*** Opening of Dataset content ***

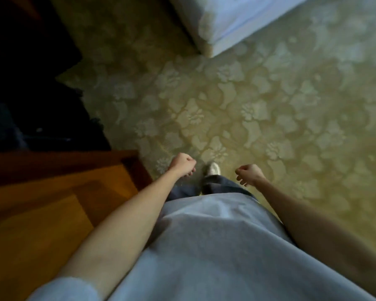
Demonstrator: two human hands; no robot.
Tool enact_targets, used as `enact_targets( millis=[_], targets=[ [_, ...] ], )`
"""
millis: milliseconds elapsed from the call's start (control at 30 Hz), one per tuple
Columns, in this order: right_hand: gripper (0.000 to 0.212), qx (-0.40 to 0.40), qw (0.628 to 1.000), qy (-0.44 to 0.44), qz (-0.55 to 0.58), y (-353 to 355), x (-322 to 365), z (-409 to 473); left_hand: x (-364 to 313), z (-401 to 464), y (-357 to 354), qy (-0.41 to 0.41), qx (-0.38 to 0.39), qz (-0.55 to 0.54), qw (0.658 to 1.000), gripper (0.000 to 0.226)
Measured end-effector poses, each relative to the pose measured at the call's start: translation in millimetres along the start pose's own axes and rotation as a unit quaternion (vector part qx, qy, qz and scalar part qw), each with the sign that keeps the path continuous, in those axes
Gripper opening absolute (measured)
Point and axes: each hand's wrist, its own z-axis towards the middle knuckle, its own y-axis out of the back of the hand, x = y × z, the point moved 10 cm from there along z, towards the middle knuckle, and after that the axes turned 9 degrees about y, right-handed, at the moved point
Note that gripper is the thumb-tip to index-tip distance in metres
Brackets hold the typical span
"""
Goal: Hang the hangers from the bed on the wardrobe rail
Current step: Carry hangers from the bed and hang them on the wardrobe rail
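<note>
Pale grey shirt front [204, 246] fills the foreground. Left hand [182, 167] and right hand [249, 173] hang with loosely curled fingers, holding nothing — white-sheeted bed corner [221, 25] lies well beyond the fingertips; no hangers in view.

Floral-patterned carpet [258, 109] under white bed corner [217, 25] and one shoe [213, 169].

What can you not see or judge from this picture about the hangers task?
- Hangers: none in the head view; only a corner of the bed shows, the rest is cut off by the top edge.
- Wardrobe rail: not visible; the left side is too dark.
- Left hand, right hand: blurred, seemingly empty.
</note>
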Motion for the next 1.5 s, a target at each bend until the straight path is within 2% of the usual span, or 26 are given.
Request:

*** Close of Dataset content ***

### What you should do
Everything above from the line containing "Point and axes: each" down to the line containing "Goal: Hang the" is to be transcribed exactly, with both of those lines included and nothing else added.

### Output for this exercise
Point and axes: each hand's wrist, its own z-axis towards the middle knuckle, its own y-axis out of the back of the hand, x = y × z, the point moved 10 cm from there along z, towards the middle knuckle, and after that the axes turned 9 degrees about y, right-handed, at the moved point
Note that gripper is the thumb-tip to index-tip distance in metres
Brackets hold the typical span
"""
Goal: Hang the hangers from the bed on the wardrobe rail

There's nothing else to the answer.